Problem requirements >>
Could you return each line below without altering a word?

Data section >>
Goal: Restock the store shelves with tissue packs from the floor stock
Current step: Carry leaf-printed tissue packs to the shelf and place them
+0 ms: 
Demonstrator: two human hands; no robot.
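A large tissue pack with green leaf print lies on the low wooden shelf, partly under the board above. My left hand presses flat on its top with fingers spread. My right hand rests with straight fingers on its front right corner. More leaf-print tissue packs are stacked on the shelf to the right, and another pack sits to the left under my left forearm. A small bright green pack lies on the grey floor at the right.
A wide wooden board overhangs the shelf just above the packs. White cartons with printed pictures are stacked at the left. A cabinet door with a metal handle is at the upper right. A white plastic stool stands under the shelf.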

Answer to the exercise >>
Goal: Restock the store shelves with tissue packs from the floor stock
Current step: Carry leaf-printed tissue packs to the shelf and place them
+0 ms: 
Demonstrator: two human hands; no robot.
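A large tissue pack with green leaf print lies on the low wooden shelf, partly under the board above. My left hand presses flat on its top with fingers spread. My right hand rests with straight fingers on its front right corner. More leaf-print tissue packs are stacked on the shelf to the right, and another pack sits to the left under my left forearm. A small bright green pack lies on the grey floor at the right.
A wide wooden board overhangs the shelf just above the packs. White cartons with printed pictures are stacked at the left. A cabinet door with a metal handle is at the upper right. A white plastic stool stands under the shelf.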

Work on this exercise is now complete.